Poster No:
224
Submission Type:
Abstract Submission
Authors:
Brent McPherson1, Michelle Wang1, Ariel Rokem2, Kelly Chang3, Maxime Descoteaux4, Alain Dagher5, Nikhil Bhagwat1, Jean-Baptiste Poline1
Institutions:
1McGill University, Montreal, Quebec, 2University of Washington, Seattle, CA, 3University of Washington, Seattle, WA, 4University of Sherbrooke, Sherbrooke, Quebec, 5McGill University, Montreal, QC
First Author:
Co-Author(s):
Introduction:
Diffusion imaging (dMRI) is offering a set of promising biomarkers for Parkinson's Disease (PD) as the modality is capable of reflecting the microstructure of the brain in regions known to be affected by the disease1. Recently, the free water compartment estimated from diffusion tensor imaging (fwDTI) has been identified as a potential biomarker of PD progression. fwDTI is a modification of diffusion tensor imaging (DTI) that estimates an additional "free water" component in addition to the diffusion tensor. This model describes both the general orientation of axons as well as the amount of unconstrained movement within the same space. This unconstrained free water is hypothesized to correspond to changes in the brain associated with neurodegeneration. For instance, Yang et al. 2019 report increased fwDTI signals in PD patients compared to healthy subjects in the posterior substantia nigra that inversely correlate with motor and cognitive deficits.

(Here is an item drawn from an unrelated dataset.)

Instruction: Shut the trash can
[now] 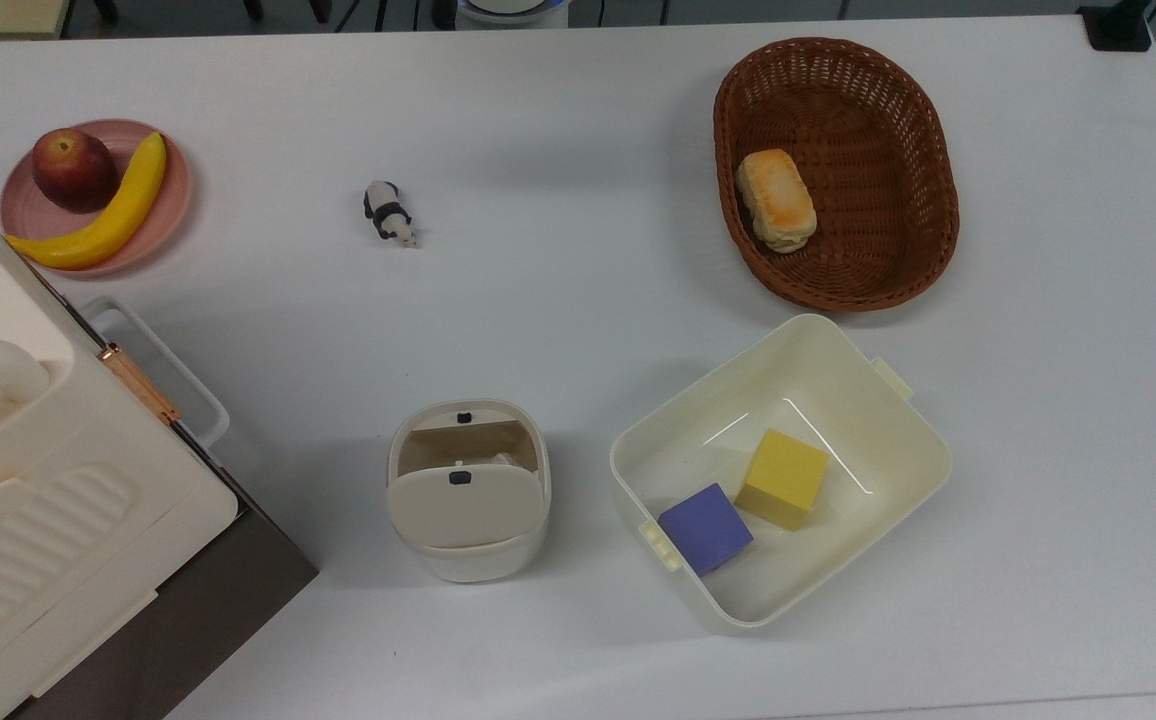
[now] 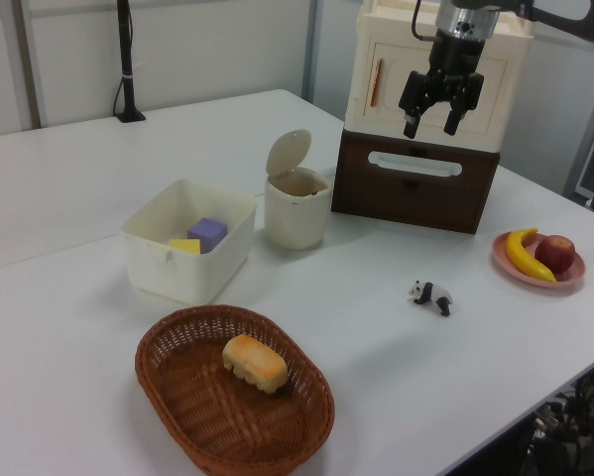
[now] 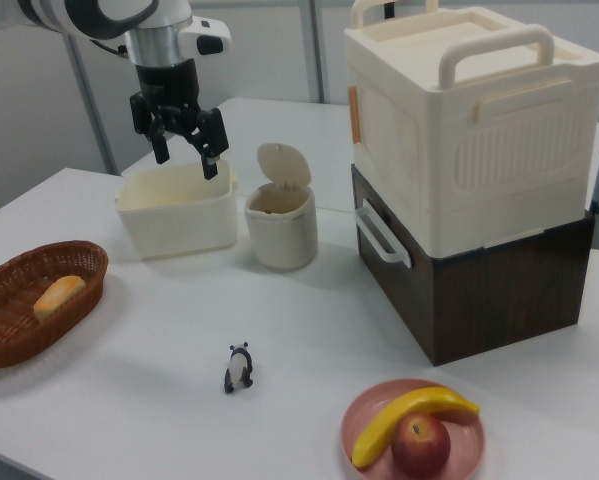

In this context, assessing and understanding analytic flexibility (AF) that has been seen in structural or functional MRI studies is important to establish the best and most robust dMRI biomarkers of PD. A dMRI biomarker has the potential to be used for diagnosis, progression tracking, or disease course prediction, and may improve the predictive validity of models3,4. fwDTI models an additional free water parameter to characterize the loss of cell bodies within the tissue of the brain (white and subcortical gray matter). The abundant availability of dMRI data in biobanks and existing initiatives makes this derivative readily available to many research groups and biobank coordinators. The variation in data quality between different dMRI scans, like the difference between single shell and multi-shell datasets, can greatly impact the quality of fwDTI results3. Ultimately, a deeper understanding of how free water estimation varies with data and pipeline is essential for advancing PD imaging research based on this biomarker. We explore free water estimation in the PPMI dataset using two pipelines, providing preliminary information on the robustness of free water based PD biomarkers.
Methods:
The Parkinson's Progression Markers Initiative5 (PPMI, N=414 at baseline processed) was processed through Tractoflow6 and QSIPrep7 for both multi-shell and single shell data. fwDTI corrected FA values were averaged within FreeSurfer aseg ROIs8 for comparison.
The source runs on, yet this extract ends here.